海保と自衛隊「有事の協力不可欠」 防衛力を補完

海保と自衛隊「有事の協力不可欠」 防衛力を補完
防衛を考える・有識者提言(3)
https://www.nikkei.com/article/DGXZQOUA255XT0V21C22A1000000/

『政府の「国力としての防衛力を総合的に考える有識者会議」がまとめた報告書は有事の海上保安庁と自衛隊の協力態勢の重要性を説いた。これまで防衛費の枠外に位置づけてきた海保を「防衛力を補完する」ものと位置づけた。

報告書は軍事的な圧力を強める中国を念頭に「有事における防衛相による海上保安庁への統制、それに基づく海保と自衛隊の連携も極めて重要な課題だ」と指摘した。

自衛隊法第80条は有事に「海保を防衛相の統制下に入れることができる」と規定する。報告書が念頭に置くのは海保と自衛隊が共同で活動する際の「統制要領」の策定だ。

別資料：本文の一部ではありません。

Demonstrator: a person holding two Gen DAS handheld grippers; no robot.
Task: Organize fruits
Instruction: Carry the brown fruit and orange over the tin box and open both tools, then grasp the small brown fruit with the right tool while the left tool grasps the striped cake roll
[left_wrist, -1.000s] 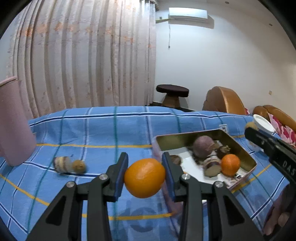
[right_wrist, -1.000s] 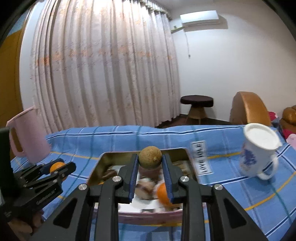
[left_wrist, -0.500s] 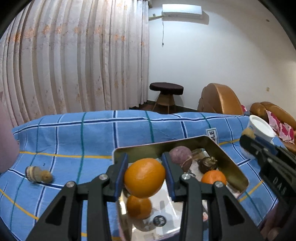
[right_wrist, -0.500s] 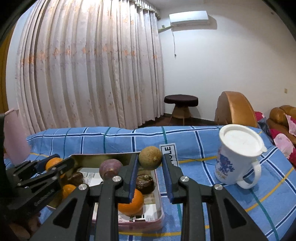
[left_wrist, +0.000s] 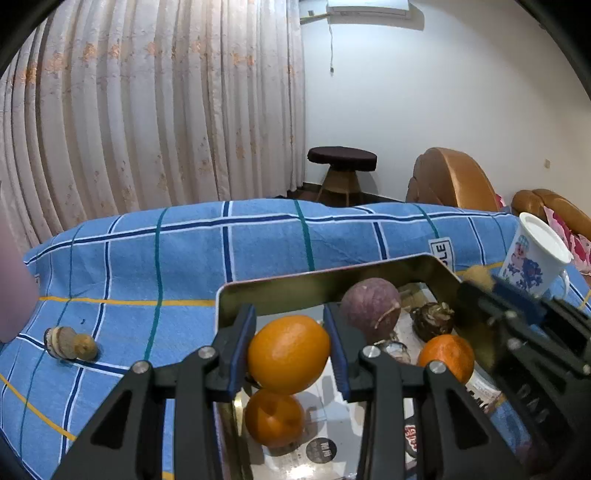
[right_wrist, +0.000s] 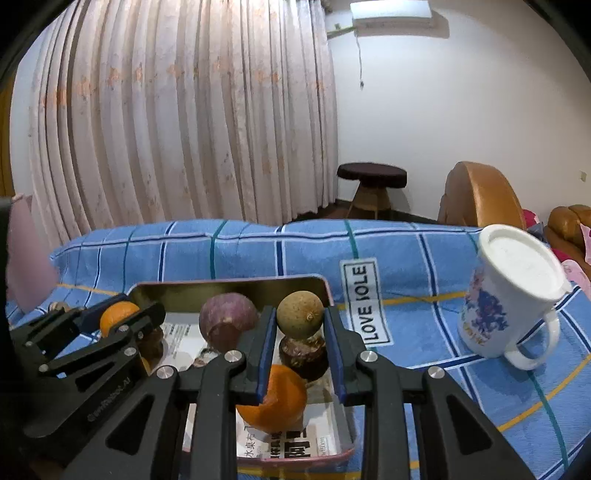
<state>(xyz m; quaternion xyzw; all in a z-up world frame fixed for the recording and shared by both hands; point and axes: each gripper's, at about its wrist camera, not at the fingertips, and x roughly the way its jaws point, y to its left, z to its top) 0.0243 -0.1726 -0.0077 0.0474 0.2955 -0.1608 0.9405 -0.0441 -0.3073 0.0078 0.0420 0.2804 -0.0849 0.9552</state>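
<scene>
Over the last second, both grippers have been carried from beside the tin to above it. The left gripper (left_wrist: 290, 354) is closed on a smooth, glossy orange (left_wrist: 288, 352), which has been brought from over the cloth to just above the near-left part of the tin (left_wrist: 280, 291); its mirror image is seen on the shiny floor below. The right gripper (right_wrist: 300, 328) is closed on a small, round, dull brown-green fruit (right_wrist: 300, 318), possibly a longan, now held over the tin's right side near the far wall. Both fruits are judged ready for release, so the sorting appears well advanced.

The tin is a shallow rectangular metal box with rounded corners, a brassy reflective inner wall and a pink outer rim, lined with printed paper. Inside it are seen a matte purple round fruit (right_wrist: 228, 320), a dark wrinkled fruit (right_wrist: 303, 356) and another orange (right_wrist: 275, 404).

One item is left on the towelling-like blue checked cloth (left_wrist: 184, 258): a small ridged, shell-like object (left_wrist: 70, 343), whose kind cannot be told. A white lidded mug (right_wrist: 513, 295) with blue print is stood well to the right.
</scene>
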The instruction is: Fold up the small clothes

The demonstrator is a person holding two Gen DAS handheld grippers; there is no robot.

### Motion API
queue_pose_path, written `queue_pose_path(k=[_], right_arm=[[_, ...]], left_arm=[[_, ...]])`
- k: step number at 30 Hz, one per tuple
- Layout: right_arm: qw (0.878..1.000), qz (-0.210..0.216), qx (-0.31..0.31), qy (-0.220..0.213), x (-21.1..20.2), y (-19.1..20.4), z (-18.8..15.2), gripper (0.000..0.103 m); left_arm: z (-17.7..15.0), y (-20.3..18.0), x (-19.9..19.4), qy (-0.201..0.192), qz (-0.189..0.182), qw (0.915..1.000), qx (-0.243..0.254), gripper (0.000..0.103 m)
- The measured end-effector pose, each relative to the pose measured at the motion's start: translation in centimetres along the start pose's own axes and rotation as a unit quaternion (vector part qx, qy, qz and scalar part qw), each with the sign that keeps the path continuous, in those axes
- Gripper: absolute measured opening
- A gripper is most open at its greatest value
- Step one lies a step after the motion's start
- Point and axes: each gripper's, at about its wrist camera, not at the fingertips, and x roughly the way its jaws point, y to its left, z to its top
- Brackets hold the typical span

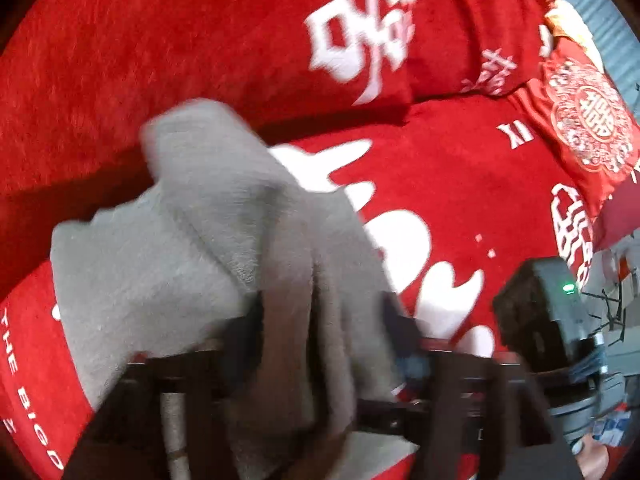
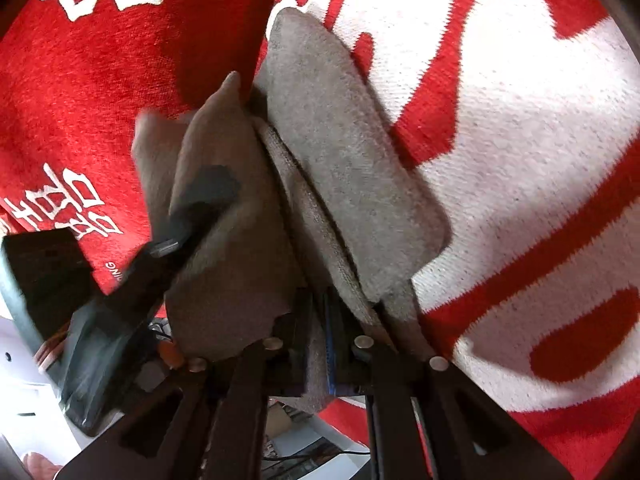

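We see a plain grey cloth (image 1: 208, 240) in the black claw (image 1: 320, 344); beyond it, a red blanket (image 1: 460, 208) with white lettering.

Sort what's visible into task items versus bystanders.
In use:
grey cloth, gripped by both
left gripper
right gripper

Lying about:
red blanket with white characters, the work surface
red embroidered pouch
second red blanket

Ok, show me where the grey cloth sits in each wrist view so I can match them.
Left wrist view: the grey cloth fills the lower-left centre, bunched between the left gripper fingers.
Right wrist view: the grey cloth hangs in the centre, clamped in the right gripper.
Shared landmark: the red blanket with white lettering lies behind it in both.
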Motion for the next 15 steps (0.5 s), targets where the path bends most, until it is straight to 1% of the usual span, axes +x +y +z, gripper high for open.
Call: queue_pose_path(k=[1, 4, 5, 7, 8, 9, 10, 11, 12, 13, 14, 15], right_arm=[[1.000, 0.000, 0.001, 0.000, -0.4, -0.3, 0.1, 0.009], [1.000, 0.005, 0.007, -0.005, -1.6, -0.9, 0.0, 0.009], [1.000, 0.010, 0.010, -0.011, -2.0, -1.0, 0.1, 0.010], [0.999, 0.026, 0.015, -0.024, -3.5, -1.9, 0.2, 0.018], [0.999, 0.037, 0.019, -0.031, -3.8, -2.0, 0.2, 0.029], [0.998, 0.053, 0.024, -0.038, -4.2, -2.2, 0.3, 0.049], [0.997, 0.065, 0.028, -0.043, -4.5, -2.5, 0.4, 0.059], [0.994, 0.086, 0.035, -0.051, -4.9, -2.7, 0.5, 0.073], [0.991, 0.114, 0.043, -0.058, -5.2, -2.9, 0.7, 0.077], [0.989, 0.127, 0.047, -0.061, -5.2, -2.9, 0.8, 0.077], [0.987, 0.139, 0.052, -0.062, -5.2, -3.0, 1.1, 0.077], [0.987, 0.138, 0.052, -0.058, -5.1, -2.9, 1.4, 0.077]], left_arm=[[0.1, -0.7, -0.5, -0.013, 0.001, 0.9999, 0.004, 0.088], [0.5, -1.3, -2.1, -0.028, -0.005, 0.9996, 0.001, 0.088], [0.5, -1.0, -2.8, -0.032, -0.006, 0.9994, -0.006, 0.088], [0.3, 0.5, -4.3, -0.040, -0.005, 0.9988, -0.028, 0.088], [0.1, 1.6, -5.0, -0.042, 0.002, 0.9983, -0.041, 0.088], [-0.1, 2.6, -5.4, -0.043, 0.010, 0.9975, -0.055, 0.088], [-0.6, 4.4, -6.0, -0.042, 0.021, 0.9959, -0.077, 0.088], [-1.1, 5.9, -6.4, -0.038, 0.030, 0.9944, -0.093, 0.088], [-1.6, 7.7, -6.8, -0.030, 0.038, 0.9926, -0.112, 0.088], [-2.2, 9.1, -7.0, -0.025, 0.046, 0.9908, -0.125, 0.088], [-2.8, 10.4, -7.2, -0.021, 0.058, 0.9885, -0.138, 0.088], [-3.5, 11.7, -7.3, -0.018, 0.071, 0.9857, -0.152, 0.088]])
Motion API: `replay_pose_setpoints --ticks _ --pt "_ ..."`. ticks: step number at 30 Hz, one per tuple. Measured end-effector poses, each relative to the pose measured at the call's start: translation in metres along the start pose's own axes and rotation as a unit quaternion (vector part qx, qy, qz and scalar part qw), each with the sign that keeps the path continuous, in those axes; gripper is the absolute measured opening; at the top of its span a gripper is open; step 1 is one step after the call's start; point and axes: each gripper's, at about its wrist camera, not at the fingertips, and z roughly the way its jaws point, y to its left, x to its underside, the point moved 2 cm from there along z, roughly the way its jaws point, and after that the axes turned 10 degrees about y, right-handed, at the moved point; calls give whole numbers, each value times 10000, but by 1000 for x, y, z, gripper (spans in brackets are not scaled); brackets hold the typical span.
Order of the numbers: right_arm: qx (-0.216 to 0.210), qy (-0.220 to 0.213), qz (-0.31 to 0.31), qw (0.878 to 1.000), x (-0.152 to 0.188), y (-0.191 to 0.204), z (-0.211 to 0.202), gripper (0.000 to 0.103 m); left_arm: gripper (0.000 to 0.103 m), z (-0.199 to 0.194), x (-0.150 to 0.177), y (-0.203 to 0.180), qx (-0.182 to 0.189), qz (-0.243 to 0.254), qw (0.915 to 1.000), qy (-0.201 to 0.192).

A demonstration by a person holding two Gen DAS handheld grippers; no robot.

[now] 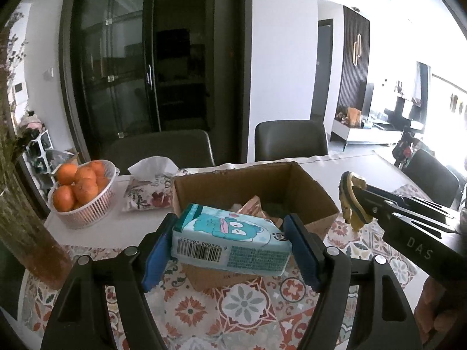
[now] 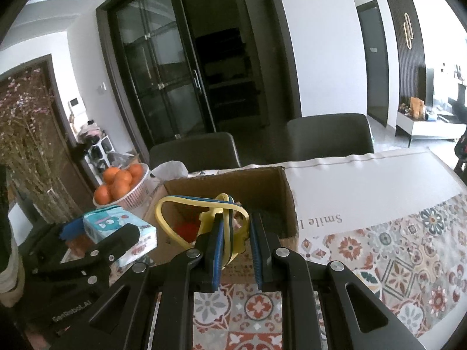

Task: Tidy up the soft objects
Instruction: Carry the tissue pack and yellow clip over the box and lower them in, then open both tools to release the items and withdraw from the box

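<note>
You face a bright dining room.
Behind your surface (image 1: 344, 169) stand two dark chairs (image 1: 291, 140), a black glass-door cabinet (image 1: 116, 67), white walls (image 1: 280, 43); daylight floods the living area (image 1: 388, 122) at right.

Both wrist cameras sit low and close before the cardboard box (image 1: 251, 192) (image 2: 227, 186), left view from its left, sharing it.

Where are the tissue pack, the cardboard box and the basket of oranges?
tissue pack (image 1: 230, 236), left wrist view, printed top face.
cardboard box (image 1: 233, 180), left wrist view, inner back wall.
basket of oranges (image 1: 87, 215), left wrist view, white front wall.
</note>
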Motion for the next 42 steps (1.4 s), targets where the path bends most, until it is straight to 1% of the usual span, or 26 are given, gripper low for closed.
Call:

海保と自衛隊は歴史的に距離があり、統制要領の内容は詰まっていなかった。日本が侵攻を受ける「武力攻撃事態」を想定した共同訓練も実施していない。岸田文雄首相は11月28日の衆院予算委員会で「政府内で既に作業に着手した」と言明した。

背景にあるのが中国船の動向だ。2021年に海警法を施行し不法侵害と判断した場合には武器の使用など必要な措置をとる権限を中国海警局に付与した。

中国海警局の船舶は尖閣諸島の領海やその周辺で連日航行する。海保が中国公船を日本の接続水域内で確認した日数は21年で332日だった。12年の91日と比べると4倍近くに増えた。

報告書は「シーレーンの安定を確保する上で海保による法執行活動も死活的に重要」とも記した。「補完する総合的な防衛体制の強化の適切な連携が確保されるようにすべきだ」との考えを示した。

日本は輸出入の99%以上を海上交通に頼る。直接的な武力行使でなくともシーレーンが封鎖されれば甚大な経済的被害に遭いかねない。政府は予算枠組みでも海保を新たな防衛費と位置づける。

明治学院大の鶴田順准教授(国際法)は「外国船が尖閣諸島に上陸する事態を想定すると、現在の海保と自衛隊の連携体制で十分に対処できるとは言いがたい」と話す。

いわゆるグレーゾーン事態に対応するためにも「外国船の権利侵害行為に自衛隊が対処できるよう海保と役割分担を事前に明確にしておくべきだ」と主張する。